## Try it
Retype each line of the listing below, word for word.
BEGIN
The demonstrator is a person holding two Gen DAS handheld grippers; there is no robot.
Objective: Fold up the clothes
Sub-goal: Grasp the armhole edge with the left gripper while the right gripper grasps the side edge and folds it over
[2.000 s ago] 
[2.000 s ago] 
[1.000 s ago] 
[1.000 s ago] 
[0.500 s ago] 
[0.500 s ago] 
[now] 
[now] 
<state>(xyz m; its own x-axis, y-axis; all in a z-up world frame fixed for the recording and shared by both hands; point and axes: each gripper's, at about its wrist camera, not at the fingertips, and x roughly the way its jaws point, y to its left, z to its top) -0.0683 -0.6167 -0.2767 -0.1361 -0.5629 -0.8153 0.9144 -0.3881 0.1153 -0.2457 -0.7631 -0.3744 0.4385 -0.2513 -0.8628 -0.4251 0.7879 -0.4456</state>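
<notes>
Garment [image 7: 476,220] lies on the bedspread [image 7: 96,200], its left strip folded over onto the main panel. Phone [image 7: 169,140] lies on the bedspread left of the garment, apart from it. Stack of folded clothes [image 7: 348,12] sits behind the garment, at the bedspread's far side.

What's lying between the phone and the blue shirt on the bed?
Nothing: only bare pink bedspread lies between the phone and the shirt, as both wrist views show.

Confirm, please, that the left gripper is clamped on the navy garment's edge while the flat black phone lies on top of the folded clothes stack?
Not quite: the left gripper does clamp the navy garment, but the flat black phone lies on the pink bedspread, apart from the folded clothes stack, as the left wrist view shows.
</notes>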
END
## Result
The demonstrator is a person holding two Gen DAS handheld grippers; there is no robot.
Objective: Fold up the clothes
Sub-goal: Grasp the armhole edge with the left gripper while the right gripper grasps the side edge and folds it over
[2.000 s ago] 
[2.000 s ago] 
[1.000 s ago] 
[1.000 s ago] 
[0.500 s ago] 
[0.500 s ago] 
[now] 
[now] 
<state>(xyz m; its own x-axis, y-axis; all in a z-up world frame fixed for the recording and shared by both hands; point and axes: each gripper's, at about its wrist camera, not at the fingertips, and x roughly the way its jaws point, y to its left, z to its top) -0.0683 -0.6167 -0.2767 -0.1361 -0.5629 -0.8153 0.9144 -0.3881 0.1153 -0.2457 -0.7631 -0.3744 0.4385 -0.2513 -0.8628 -0.4251 0.7879 -0.4456</state>
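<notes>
Garment [image 7: 476,220] lies on the bedspread [image 7: 96,200], its left strip folded over onto the main panel. Phone [image 7: 169,140] lies on the bedspread left of the garment, apart from it. Stack of folded clothes [image 7: 348,12] sits behind the garment, at the bedspread's far side.

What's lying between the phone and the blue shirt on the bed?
Nothing: only bare pink bedspread lies between the phone and the shirt, as both wrist views show.

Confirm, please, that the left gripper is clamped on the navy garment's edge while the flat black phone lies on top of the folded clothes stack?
Not quite: the left gripper does clamp the navy garment, but the flat black phone lies on the pink bedspread, apart from the folded clothes stack, as the left wrist view shows.
</notes>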

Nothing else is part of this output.